3. If you do break number 2, I will severely pulverize you with a fat stick.
4. If number 3 does not stop you... Then... I don't know.
5. No language.

The deadline is June 20th. If you need an extension just tell me.
The prize is I'll take you out for something off a 99 cent menu at whatever fast food place you want to go. :)

If no one does enter, not only will you get me all sad and gloomy for several weeks... but... I don't know. Just enter. :D

E-mail your entry to me at evolir@dapgraphics.com (ignore the e-mail you see under the bunny, I get too much junk mail in that and might delete your entry on accident), Instant Message me it. Snail mail me it (if there's decoration on a piece of paper you get 100+ points extra)... IM me to find out my address. That is it. Good luck.

Oh yeah. And you may submit more than one entry. I'll be basing it to my likings, so if you know what I like, you're at an advantage. :D
Should I allow comments? Yes? No? Maybe so?
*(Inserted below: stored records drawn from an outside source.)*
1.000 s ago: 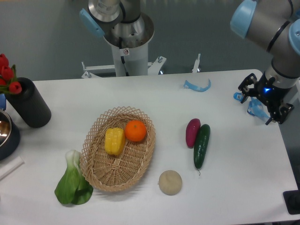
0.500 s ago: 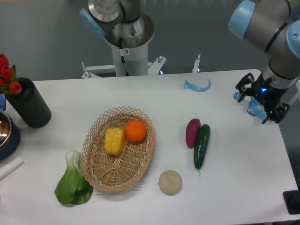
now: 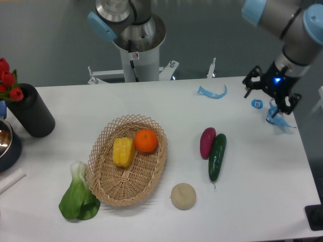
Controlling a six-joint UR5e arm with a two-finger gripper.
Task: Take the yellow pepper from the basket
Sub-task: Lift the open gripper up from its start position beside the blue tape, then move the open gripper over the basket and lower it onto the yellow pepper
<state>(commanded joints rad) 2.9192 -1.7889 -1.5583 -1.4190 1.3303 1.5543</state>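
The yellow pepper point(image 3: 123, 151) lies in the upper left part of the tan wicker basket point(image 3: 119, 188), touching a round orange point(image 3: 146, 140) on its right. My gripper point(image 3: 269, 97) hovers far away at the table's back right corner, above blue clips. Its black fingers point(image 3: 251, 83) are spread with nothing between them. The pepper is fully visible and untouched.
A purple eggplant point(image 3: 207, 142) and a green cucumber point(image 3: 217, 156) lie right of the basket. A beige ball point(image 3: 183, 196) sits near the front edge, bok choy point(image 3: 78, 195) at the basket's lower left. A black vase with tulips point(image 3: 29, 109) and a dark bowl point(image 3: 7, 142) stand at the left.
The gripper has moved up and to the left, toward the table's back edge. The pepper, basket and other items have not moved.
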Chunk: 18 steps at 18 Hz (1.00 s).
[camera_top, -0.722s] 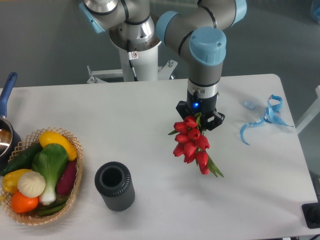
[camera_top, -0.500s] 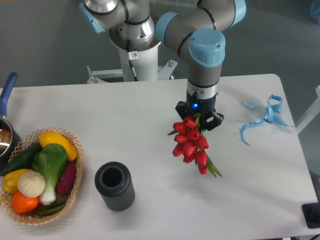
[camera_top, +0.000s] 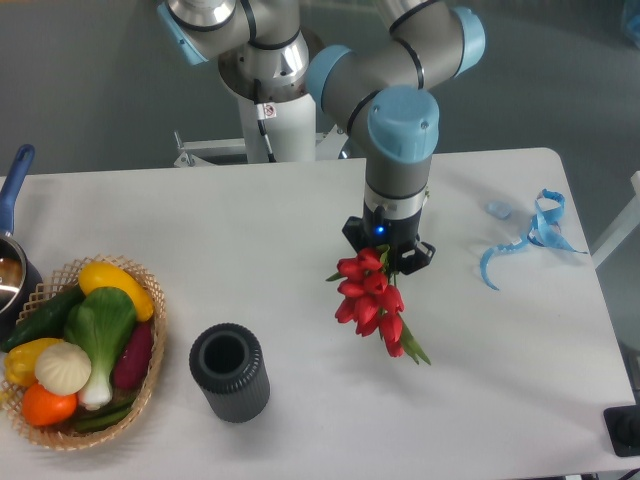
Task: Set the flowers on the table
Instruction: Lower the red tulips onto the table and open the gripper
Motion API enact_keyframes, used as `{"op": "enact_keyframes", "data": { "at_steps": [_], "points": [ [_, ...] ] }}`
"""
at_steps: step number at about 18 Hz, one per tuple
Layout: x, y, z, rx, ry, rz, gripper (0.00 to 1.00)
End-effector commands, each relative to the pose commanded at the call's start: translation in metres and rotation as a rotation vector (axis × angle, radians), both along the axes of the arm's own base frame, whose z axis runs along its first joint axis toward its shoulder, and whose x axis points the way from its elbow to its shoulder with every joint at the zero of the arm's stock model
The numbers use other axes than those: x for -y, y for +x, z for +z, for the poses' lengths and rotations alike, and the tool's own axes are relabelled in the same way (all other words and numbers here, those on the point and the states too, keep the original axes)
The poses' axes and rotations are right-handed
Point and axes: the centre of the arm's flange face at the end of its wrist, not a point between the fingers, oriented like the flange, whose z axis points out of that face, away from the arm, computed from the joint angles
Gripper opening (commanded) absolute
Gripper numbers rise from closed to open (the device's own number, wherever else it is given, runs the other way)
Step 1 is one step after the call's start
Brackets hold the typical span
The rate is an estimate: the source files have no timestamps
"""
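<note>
The flowers (camera_top: 370, 300), a bunch of red tulips with green stems and leaves, hang from my gripper (camera_top: 386, 254) over the middle right of the white table (camera_top: 280, 230). The gripper points straight down and is shut on the bunch near its buds. The stems slant down to the right, their tips close to the tabletop. I cannot tell whether they touch it. The fingertips are hidden behind the buds.
A dark ribbed cylindrical vase (camera_top: 230, 372) stands at the front, left of the flowers. A wicker basket of vegetables (camera_top: 85, 350) sits at the left edge, with a pot with a blue handle (camera_top: 12, 240) behind it. A blue ribbon (camera_top: 530, 235) lies at the right.
The gripper has moved a little to the left and towards the front with the flowers in it. The bunch hangs the same way.
</note>
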Motion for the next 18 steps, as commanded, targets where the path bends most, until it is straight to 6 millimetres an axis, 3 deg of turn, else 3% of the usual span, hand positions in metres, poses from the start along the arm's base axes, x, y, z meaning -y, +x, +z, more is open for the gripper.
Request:
{"op": "enact_keyframes", "data": {
  "at_steps": [1, 2, 11, 18],
  "points": [
    [-0.002, -0.001, -0.003, -0.013, 0.009, -0.002, 0.86],
    [-0.003, -0.001, -0.007, -0.025, 0.015, -0.003, 1.0],
    [0.0, 0.003, -0.005, -0.049, 0.008, -0.008, 1.0],
    [0.027, 0.007, 0.004, -0.074, 0.012, 0.023, 1.0]
  ]
}}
... catch a tiger by its toe. If it hollers let him go. Eeny meeny miny moe...

6.08.2004

I ran four laps around my neighborhood. When I first started, I could only run one and half and then already feel like dying. Now I have the capability to run four... How exciting.

6.07.2004

... and so then I went to the Phoenix Zoo with my brother. I haven't been to the zoo in awhile so I was quite excited about this. I mean, c'mon, there's going to be animals that you don't see everyday. However, unfortunately, it wasn't worth it. The animals enjoy hiding away not visible to the public. None of the animals I wanted to see were there. :/ Plus, it felt like 110 degrees out there and walking for 1 and half hours trying to find something good to look at was too tiresome. I enjoyed the entrance most, where there's a bridge and there are all these turtles and huge fish in the water below. Those red eared sliders were big... According to my brother, those turtles were as big as the one we own. Psh, no way. Anyway, my brother enjoyed the gigantic daddy long legs that snuggled on the fences and and in the corner of many ceilings. Unbelieveably disgusting. Spider webs galor. I can honestly say I was frantic and grossed out. The only other good thing about the zoo were the mice or rats roaming around. Teehee... They were fluffy. Oh, and also the rabbits or jackrabbits or hares or whatever it was... But it wasn't chubby or anything, so that was disappointing. Well, off I go.

6.04.2004

Ran. Played. Hair cut (oh mi golly). Mean Girls.